> _What is being asked_:
Every line with "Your" in it should be copied from the data.

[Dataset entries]
........
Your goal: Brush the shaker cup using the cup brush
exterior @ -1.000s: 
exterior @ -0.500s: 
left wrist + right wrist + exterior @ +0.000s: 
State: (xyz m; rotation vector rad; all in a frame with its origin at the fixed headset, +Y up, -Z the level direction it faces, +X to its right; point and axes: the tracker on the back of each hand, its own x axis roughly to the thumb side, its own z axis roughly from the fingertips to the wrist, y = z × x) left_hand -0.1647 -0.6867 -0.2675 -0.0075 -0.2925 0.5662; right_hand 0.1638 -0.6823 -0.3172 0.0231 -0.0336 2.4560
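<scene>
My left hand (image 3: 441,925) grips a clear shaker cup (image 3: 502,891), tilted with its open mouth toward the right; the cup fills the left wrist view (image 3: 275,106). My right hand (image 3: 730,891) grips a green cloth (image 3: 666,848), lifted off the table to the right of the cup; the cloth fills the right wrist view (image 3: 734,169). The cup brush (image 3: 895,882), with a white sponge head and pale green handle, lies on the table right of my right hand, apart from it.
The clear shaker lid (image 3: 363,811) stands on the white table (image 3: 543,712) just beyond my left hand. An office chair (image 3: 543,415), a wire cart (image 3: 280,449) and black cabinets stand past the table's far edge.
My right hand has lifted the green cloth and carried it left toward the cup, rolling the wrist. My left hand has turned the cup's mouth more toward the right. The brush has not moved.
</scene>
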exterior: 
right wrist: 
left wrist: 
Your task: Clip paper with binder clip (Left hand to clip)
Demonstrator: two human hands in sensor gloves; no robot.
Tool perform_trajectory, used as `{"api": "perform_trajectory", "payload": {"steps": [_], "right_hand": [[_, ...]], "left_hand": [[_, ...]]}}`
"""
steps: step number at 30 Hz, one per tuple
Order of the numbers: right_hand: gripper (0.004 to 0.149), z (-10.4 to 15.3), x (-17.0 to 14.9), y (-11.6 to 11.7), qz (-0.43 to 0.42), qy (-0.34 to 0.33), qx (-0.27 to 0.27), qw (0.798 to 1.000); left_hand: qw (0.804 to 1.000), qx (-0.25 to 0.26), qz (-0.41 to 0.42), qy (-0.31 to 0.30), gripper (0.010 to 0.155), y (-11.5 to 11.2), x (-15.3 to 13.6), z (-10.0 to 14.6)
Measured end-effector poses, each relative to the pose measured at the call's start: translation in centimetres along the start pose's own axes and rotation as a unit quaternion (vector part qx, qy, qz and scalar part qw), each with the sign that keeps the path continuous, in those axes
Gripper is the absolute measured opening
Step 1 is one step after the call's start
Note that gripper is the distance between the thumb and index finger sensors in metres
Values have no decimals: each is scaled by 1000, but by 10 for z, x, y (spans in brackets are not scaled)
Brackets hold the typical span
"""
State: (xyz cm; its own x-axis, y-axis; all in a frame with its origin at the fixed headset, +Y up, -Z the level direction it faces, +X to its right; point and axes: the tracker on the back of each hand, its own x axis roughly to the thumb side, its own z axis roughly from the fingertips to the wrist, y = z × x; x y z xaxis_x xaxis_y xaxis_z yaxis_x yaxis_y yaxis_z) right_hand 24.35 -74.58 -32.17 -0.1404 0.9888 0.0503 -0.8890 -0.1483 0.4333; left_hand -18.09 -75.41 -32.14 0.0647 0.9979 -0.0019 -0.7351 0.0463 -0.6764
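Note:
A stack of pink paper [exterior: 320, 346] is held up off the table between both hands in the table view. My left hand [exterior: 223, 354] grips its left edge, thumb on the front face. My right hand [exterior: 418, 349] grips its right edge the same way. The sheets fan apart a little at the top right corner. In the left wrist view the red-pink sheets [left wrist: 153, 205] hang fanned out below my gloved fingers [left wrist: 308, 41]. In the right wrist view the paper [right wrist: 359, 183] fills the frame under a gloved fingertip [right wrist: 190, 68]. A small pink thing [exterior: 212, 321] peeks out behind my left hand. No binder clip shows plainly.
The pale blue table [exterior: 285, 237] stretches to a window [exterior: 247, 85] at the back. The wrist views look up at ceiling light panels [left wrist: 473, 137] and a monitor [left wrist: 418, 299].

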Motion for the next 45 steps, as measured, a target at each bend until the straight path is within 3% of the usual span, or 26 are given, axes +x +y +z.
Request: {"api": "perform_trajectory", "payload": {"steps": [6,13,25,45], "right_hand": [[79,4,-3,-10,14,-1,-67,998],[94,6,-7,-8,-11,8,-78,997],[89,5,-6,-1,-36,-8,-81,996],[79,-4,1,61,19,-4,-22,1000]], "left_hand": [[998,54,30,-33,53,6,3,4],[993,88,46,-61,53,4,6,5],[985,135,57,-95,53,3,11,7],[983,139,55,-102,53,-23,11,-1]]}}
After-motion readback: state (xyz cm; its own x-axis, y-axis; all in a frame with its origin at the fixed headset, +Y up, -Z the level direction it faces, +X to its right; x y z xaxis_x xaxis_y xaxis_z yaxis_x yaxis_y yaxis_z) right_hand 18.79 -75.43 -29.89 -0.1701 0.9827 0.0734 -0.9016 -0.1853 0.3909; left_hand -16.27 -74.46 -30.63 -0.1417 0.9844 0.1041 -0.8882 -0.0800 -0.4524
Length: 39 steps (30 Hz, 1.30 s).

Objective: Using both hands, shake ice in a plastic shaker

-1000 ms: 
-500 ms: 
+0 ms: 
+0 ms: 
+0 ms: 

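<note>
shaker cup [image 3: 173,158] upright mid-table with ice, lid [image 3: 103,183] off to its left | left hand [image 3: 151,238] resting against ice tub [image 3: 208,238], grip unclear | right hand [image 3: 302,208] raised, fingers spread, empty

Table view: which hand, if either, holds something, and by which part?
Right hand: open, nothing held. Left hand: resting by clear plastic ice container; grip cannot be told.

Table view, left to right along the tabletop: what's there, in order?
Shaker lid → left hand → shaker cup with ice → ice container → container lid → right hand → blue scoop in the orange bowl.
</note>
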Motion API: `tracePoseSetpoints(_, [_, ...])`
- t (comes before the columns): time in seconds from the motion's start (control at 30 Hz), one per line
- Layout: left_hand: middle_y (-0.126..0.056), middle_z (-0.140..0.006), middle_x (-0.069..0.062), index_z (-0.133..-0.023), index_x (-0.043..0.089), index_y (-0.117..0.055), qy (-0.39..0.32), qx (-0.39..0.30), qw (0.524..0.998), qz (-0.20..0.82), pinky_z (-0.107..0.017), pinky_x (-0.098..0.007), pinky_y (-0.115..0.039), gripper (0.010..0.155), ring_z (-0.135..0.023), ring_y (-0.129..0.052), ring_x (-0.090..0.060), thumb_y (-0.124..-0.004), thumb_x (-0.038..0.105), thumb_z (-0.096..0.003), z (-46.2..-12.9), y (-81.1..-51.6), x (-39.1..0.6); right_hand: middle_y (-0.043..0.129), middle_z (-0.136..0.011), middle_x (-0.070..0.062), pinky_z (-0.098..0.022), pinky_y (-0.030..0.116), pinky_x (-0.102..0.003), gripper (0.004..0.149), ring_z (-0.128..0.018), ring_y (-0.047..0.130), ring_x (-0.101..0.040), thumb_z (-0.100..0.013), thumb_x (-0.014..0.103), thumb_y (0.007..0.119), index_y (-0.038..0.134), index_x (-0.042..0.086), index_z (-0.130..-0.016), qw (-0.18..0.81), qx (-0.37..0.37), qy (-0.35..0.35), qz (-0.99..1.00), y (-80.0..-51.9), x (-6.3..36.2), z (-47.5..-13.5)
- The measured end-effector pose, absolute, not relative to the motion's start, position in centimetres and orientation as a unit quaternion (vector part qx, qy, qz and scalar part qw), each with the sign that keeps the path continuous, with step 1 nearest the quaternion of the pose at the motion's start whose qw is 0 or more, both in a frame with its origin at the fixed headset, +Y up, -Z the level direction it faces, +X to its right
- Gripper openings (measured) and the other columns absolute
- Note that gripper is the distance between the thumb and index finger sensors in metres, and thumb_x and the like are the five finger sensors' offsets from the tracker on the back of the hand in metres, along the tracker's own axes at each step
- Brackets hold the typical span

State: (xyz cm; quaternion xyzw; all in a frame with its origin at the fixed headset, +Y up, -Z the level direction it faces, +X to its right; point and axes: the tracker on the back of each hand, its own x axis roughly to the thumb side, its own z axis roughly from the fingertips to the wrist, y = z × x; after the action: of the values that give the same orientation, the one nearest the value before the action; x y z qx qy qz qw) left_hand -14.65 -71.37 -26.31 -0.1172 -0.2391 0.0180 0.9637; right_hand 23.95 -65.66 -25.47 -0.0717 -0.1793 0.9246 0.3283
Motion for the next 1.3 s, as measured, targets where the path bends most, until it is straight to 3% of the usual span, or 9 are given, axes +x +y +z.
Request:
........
> _Finished task_:
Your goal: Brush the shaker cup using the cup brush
Your task: Clip paper with binder clip (Left hand to clip)

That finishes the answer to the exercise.